You look at places you can eat, you can smoke, and you can purchase in LA County, and there’s a location that’s… It’s been booming. But when you look at it, when you eat, you can’t purchase and then eat and smoke in the same place. You have to move to a lounge type of location.

So being able to track that flow, it’s something that we’ve been able to do very easily, and what has helped us is because we are in the beer and wine industry as well with our software, so being able to take someone from… Someone who is maybe doing a flight of wines or a flight of beers and transferring them into a purchaser of that, we’ve been able to like modify that process for cannabis, so being able to check someone in and then follow their purchase power all the way through to maybe becoming a patient or becoming a rec purchaser.

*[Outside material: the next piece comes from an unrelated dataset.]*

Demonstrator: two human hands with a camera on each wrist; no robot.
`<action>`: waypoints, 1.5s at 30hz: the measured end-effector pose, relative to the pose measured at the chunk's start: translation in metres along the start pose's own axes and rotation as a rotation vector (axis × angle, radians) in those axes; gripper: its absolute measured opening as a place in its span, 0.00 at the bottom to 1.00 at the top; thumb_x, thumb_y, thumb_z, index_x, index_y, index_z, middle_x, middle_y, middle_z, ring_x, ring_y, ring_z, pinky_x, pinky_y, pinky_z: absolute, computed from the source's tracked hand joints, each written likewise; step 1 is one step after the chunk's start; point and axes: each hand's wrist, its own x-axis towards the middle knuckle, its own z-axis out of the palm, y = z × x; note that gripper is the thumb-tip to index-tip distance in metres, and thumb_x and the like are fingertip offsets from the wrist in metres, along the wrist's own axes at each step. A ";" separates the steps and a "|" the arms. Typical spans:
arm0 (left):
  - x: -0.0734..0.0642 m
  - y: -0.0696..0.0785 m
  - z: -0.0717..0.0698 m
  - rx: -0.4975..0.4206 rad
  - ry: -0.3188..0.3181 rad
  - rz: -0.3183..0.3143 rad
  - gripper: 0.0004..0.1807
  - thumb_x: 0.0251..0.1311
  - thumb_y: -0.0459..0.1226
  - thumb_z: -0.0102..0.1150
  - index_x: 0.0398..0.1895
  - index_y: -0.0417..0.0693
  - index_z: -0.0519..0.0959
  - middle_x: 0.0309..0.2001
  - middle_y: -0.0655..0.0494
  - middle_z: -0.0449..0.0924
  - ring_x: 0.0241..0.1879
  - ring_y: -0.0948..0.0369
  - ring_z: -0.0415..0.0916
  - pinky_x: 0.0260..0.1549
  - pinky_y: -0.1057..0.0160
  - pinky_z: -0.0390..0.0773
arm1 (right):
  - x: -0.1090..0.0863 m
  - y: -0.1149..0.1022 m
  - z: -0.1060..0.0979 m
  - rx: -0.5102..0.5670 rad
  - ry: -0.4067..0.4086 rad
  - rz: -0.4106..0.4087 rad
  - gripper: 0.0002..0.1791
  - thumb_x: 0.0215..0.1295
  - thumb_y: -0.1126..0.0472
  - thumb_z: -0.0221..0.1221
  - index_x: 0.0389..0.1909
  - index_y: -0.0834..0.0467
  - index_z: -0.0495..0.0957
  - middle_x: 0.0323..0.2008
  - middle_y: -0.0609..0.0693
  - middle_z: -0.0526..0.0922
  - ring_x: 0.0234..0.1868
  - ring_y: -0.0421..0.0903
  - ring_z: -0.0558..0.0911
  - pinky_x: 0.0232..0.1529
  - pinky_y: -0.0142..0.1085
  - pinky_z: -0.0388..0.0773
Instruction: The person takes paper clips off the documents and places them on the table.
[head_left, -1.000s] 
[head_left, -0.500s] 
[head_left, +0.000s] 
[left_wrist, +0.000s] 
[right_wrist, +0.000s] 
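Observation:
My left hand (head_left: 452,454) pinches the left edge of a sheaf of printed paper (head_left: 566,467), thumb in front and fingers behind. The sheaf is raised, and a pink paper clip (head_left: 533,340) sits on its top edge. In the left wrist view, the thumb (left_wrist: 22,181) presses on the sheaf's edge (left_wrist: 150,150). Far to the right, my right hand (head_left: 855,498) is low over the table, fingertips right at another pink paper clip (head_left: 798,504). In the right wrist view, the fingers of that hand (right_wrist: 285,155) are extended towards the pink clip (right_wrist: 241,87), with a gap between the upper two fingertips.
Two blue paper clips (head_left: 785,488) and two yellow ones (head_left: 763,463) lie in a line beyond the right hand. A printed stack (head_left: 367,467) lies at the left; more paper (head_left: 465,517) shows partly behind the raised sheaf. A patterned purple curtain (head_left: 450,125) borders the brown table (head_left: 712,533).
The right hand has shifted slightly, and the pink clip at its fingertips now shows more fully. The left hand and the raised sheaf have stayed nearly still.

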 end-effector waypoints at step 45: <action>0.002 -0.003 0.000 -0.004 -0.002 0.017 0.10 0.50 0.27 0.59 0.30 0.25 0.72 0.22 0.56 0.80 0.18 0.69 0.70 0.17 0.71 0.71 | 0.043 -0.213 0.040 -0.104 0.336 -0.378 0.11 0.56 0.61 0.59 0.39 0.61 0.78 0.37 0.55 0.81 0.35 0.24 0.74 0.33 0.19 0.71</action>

So being able to kind of follow that flow and see where trends are, we’re able to add that ROI so that people can see where they’re actually spending and wasting their money at.

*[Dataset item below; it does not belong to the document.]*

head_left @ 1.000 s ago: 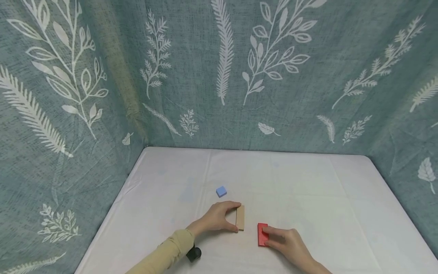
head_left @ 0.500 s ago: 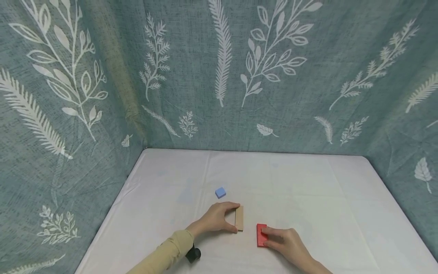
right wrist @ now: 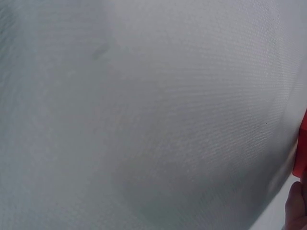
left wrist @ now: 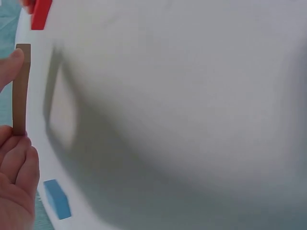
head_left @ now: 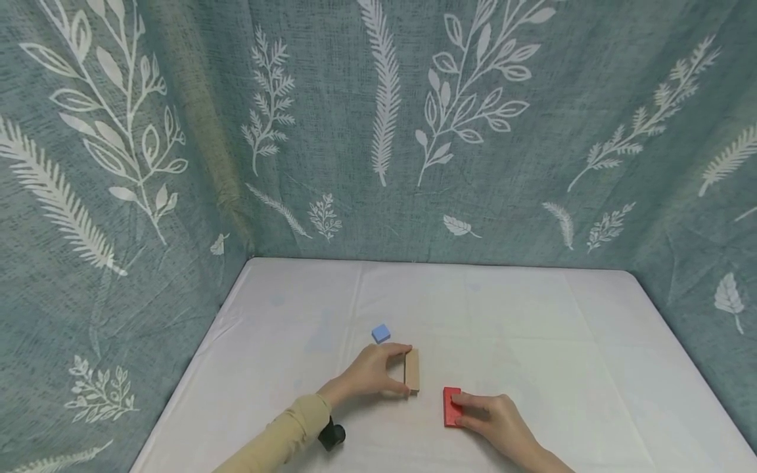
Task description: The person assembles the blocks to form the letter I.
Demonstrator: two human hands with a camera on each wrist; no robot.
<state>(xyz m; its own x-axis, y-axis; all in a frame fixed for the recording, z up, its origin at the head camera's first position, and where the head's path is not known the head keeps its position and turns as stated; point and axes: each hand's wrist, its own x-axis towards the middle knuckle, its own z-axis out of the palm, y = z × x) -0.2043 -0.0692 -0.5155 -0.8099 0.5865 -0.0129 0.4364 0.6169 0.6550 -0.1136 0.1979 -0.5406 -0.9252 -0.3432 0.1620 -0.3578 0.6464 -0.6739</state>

Ed Keating: That’s great. And having that other industry, just being able to work with your clients to say we’ve got this covered, we’ve been doing this in other industries for a long time, I’m sure is a great boon as you have to incorporate these regulations, which we also view as essentially rules that we have to build into our software too, so that totally makes sense.

One final question I wanted to ask you is, you know, as you look back on the last 12 months, what’s been the biggest achievement for PROTEUS or for yourself, Dawne?

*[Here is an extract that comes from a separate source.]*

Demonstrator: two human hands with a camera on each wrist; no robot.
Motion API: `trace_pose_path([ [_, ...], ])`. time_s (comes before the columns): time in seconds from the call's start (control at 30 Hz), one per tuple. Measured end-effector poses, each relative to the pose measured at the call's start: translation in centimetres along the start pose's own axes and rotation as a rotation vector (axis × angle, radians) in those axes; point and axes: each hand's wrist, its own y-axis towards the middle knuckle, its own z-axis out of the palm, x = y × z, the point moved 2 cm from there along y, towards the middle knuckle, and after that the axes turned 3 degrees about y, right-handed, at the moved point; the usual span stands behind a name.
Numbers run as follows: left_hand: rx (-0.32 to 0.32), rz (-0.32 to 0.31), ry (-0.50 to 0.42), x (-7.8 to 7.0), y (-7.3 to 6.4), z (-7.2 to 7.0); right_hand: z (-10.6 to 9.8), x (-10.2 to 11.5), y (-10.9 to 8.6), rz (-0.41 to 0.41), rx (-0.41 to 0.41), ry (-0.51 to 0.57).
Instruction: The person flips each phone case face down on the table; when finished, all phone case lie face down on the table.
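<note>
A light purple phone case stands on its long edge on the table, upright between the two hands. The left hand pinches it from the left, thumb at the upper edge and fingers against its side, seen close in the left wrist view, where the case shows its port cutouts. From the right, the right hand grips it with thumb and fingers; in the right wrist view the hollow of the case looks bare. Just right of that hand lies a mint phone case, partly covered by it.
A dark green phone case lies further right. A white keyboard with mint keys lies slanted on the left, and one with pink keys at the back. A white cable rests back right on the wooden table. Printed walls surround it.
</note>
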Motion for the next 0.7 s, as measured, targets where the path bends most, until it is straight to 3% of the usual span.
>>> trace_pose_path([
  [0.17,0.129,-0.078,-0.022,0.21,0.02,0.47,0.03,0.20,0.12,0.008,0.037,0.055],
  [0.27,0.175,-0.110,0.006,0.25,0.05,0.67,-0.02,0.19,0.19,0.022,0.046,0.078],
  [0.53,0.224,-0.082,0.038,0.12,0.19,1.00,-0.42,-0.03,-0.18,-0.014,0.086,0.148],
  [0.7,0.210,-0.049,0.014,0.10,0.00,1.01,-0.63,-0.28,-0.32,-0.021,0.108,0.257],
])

Dawne Morris: Wow, that’s a good question. I would say for PROTEUS one of the biggest things we’ve done here is being able to work a little bit more in the compliance realm, providing SOPs for a lot of our clients and assisting our clients in the last 12 months in being able to become a legitimate business operation.

A lot of things I always tell people is like, you know, we’ve got 50% of a market that they know how to sell, smoke, grow the plant, but they don’t know how to run the business part of it, and then the other 50% know how to run the business but they don’t know how to grow, sell or smoke the plant.

So being able to kind of… You know, what we’ve been able to do is kind of combine both of those in a very strategic way both through partnerships, consulting, and with our software being able to teach people the proper way to do business, whether it’s a widget or the plant, it doesn’t matter.

So that’s been a really big achievement for us in the last 12 months, being able to work with our clients and helping them know how to do proper business in the cannabis space, because it is something that is still a learning process for many of the people, depending on the state.

Personally, I have to just say… You know, I’m a grandmom on top of all this, so watching my granddaughters grow and just watching them go through their steps the last 12 months… Both of them are going from just being little girls to now being students in school, and watching them just kind of change in personality and grow and thrive, and getting those big giant hugs every time they come in, so I love it.

Ed Keating: That’s great. That’s great. Well thanks for sharing that with us.

Amanda Guerrero: Yeah, that’s so sweet. You bring up a really good point Dawne, about knowing how to do business properly within this industry. It’s such a big hurdle that I think a lot of newcomers and new businesses kind of underestimate, because there is a way to do that.

I wanted to kind of ask you what are some of the ways that you and your team utilize Cannabiz Media?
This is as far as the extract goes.